CHAPTER I
DE PROFUNDIS
AT twenty years of age, and again at thirty years of age, in his early works, Rolland had wished to depict enthusiasm as the highest power of the individual and as the creative soul of an entire people. For him, that man alone is truly alive whose spirit is consumed with longing for the ideal, that nation alone is inspired which collects its forces in an ardent faith. The dream of his youth was to arouse a weary and vanquished generation, infirm of will; to stimulate its faith; to bring salvation to the world through enthusiasm.
Vain had been the attempt. Ten years, fifteen years—how easily the phrase is spoken, but how long the time may seem to a sad heart—had been spent in fruitless endeavor. Disillusionment had followed upon disillusionment. Le théâtre du peuple had come to nothing; the Dreyfus affair had been merged in political intrigue; the dramas were waste paper. There had been no stir in response to his efforts. His friends were scattered. Whilst the companions of his youth had already attained to fame, Rolland was still the beginner. It almost seemed as if the more he did, the more his work was ignored. None of his aims had been fulfilled. Public life was lukewarm and torpid as of old. The world was in search of profit instead of faith and spiritual force.
His private life likewise lay in ruins. His marriage, entered into with high hopes, was one more disappointment. During these years Rolland had individual experience of a tragedy whose cruelty his work leaves unnoticed, for his writings never touch upon the narrower troubles of his own life. Wounded to the heart, ship-wrecked in all his undertakings, he withdrew into solitude. His workroom, small and simple as a monastic cell, became his world; work his consolation. He had now to fight the hardest fight on behalf of the faith of his youth, that he might not lose it in the darkness of despair.
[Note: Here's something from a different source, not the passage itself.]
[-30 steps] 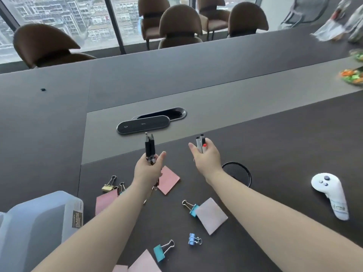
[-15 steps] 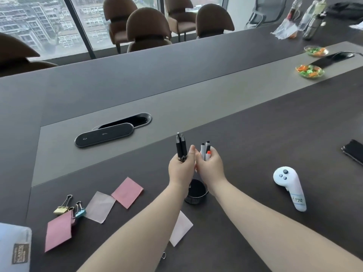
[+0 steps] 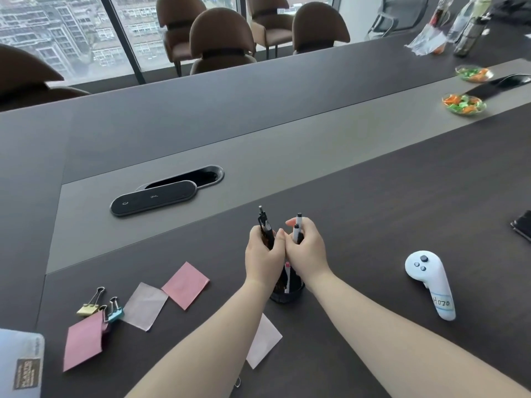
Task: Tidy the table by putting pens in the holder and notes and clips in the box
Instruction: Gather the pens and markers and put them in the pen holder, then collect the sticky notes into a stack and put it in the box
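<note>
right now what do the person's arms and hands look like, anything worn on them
Both forearms are bare as far as the view shows: no sleeves, watch or bracelet. The left hand and right hand wear no gloves, and no rings show.

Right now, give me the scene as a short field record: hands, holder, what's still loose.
left hand: closed on black pens, held over the holder
right hand: closed on grey markers, beside the left hand
pen holder: dark cup under both hands, mostly hidden
sticky notes: five loose on table, pink and pale
binder clips: gold and teal, left of the notes
box: bottom left corner, partly out of view
white controller: right of the holder
</note>
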Action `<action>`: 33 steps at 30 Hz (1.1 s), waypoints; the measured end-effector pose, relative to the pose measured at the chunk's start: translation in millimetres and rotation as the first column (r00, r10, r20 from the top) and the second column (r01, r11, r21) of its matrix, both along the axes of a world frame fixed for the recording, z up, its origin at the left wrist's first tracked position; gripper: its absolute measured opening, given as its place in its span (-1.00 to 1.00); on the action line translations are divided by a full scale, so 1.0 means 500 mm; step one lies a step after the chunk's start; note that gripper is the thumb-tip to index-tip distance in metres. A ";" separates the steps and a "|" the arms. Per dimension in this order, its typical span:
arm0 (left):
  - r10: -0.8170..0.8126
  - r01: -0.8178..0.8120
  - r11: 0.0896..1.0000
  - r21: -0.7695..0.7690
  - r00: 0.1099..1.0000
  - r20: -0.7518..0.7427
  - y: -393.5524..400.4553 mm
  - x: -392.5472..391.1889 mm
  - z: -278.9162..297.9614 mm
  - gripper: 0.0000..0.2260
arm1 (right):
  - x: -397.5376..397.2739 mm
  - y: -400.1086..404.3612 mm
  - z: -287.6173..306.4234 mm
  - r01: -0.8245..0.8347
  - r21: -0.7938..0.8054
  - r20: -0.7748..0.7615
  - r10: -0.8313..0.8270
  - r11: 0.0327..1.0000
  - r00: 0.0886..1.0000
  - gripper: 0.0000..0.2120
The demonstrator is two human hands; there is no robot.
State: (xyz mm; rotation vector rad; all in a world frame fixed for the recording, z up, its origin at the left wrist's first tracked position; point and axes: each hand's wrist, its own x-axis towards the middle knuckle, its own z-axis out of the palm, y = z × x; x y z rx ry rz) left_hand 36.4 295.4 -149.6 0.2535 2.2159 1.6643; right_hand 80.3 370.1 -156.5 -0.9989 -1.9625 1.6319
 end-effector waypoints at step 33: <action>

In his solitude he read the literature of the day. And since in all voices man hears the echo of his own, Rolland found everywhere pain and loneliness. He studied the lives of the artists, and having done so he wrote: "The further we penetrate into the existence of great creators, the more strongly are we impressed by the magnitude of the unhappiness by which their lives were enveloped. I do not merely mean that, being subject to the ordinary trials and disappointments of mankind, their higher emotional susceptibility rendered these smarts exceptionally keen. I mean that their genius, placing them in advance of their contemporaries by twenty, thirty, fifty, nay often a hundred years, and thus making of them wanderers in the desert, condemned them to the most desperate exertions if they were but to live, to say nothing of winning to victory." Thus these great ones among mankind, those towards whom posterity looks back with veneration, those who will for all time bring consolation to the lonely in spirit, were themselves "pauvres vaincus, les vainqueurs du monde"—the conquerors of the world, but themselves beaten in the fray. An endless chain of perpetually repeated and unmeaning torments binds their successive destinies into a tragical unity. "Never," as Tolstoi pointed out in the oft-mentioned letter, "do true artists share the common man's power of contented enjoyment." The greater their natures, the greater their suffering. And conversely, the greater their suffering the fuller the development of their own greatness.
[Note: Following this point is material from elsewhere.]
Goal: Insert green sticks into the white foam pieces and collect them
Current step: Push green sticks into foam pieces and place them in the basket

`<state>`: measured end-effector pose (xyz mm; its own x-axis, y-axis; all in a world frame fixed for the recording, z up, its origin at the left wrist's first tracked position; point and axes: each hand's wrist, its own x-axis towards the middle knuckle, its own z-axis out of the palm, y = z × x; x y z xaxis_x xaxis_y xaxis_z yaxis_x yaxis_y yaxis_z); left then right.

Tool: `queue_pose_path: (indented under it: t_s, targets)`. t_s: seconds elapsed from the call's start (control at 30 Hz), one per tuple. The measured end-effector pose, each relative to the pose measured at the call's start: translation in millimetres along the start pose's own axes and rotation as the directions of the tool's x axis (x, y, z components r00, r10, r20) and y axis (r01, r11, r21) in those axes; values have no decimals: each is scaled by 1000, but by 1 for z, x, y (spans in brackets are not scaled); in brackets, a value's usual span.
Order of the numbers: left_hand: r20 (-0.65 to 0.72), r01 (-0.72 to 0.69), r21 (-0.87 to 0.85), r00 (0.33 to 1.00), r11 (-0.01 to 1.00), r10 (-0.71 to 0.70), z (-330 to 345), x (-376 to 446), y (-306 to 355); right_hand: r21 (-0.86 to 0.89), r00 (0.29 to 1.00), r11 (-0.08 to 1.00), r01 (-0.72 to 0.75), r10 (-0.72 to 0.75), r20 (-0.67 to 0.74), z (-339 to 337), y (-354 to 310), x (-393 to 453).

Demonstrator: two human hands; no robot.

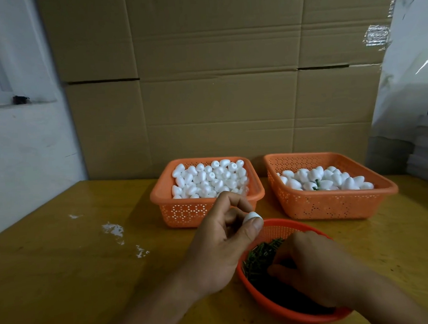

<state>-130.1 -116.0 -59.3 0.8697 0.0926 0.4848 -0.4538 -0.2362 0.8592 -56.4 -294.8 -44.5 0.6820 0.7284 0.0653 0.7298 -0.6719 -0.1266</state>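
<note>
My left hand [219,240] pinches a white foam piece [251,216] between thumb and fingers, just above the rim of the round orange bowl [273,229]. That bowl holds a heap of green sticks [260,256]. My right hand [310,268] reaches down into the bowl with its fingers curled among the sticks; whether it holds one is hidden. Behind, the left orange basket [186,213] is full of plain white foam pieces [209,179]. The right orange basket [334,205] holds foam pieces [333,180], with a green stick end showing among them.
Everything stands on a yellow wooden table [78,280]. White foam crumbs [113,230] lie on its left half. A cardboard wall [216,87] rises right behind the baskets. Stacked grey material [425,150] sits at the far right.
</note>
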Motion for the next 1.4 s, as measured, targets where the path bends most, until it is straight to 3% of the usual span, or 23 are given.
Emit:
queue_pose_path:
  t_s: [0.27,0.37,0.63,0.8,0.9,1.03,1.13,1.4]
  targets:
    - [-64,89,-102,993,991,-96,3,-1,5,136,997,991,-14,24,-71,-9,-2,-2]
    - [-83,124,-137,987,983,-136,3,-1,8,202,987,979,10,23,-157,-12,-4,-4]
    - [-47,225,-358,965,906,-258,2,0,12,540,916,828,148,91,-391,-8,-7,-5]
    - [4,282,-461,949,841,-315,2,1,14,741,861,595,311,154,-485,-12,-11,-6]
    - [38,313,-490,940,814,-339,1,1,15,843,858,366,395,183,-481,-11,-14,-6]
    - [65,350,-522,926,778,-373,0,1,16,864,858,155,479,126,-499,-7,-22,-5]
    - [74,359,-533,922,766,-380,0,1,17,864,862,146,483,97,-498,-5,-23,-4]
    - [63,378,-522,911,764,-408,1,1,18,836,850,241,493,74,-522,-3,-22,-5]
Rolland thus recognizes that there is another greatness, a profounder greatness, than that of action, the greatness of suffering. Unthinkable would be a Rolland who did not draw fresh faith from all experience, however painful; unthinkable one who failed, in his own suffering, to be mindful of the sufferings of others. As a sufferer, he extends a greeting to all sufferers on earth. Instead of a fellowship of enthusiasm, he now looks for a brotherhood of the lonely ones of the world, as he shows them the meaning and the grandeur of all sorrow. In this new circle, the nethermost of fate, he turns to noble examples. "Life is hard. It is a continuous struggle for all those who cannot come to terms with mediocrity. For the most part it is a painful struggle, lacking sublimity, lacking happiness, fought in solitude and silence. Oppressed by poverty, by domestic cares, by crushing and gloomy tasks demanding an aimless expenditure of energy, joyless and hopeless, most people work in isolation, without even the comfort of being able to stretch forth a hand to their brothers in misfortune." To build these bridges between man and man, between suffering and suffering, is now Rolland's task. To the nameless sufferers, he wishes to show those in whom personal sorrow was transmuted to become gain for millions yet to come. He would, as Carlyle phrased it, "make manifest ... the divine relation ... which at all times unites a Great Man to other men." The million solitaries have a fellowship; it is that of the great martyrs of suffering, those who, though stretched on the rack of destiny, never foreswore their faith in life, those whose very sufferings helped to make life richer for others. "Let them not complain too piteously, the unhappy ones, for the best of men share their lot. It is for us to grow strong with their strength. If we feel our weakness, let us rest on their knees. They will give solace. From their spirits radiate energy and goodness. Even if we did not study their works, even if we did not hearken to their voices, from the light of their countenances, from the fact that they have lived, we should know that life is never greater, never more fruitful—never happier—than in suffering."
It was in this spirit, for his own good, and for the consolation of his unknown brothers in sorrow, that Rolland undertook the composition of the heroic biographies.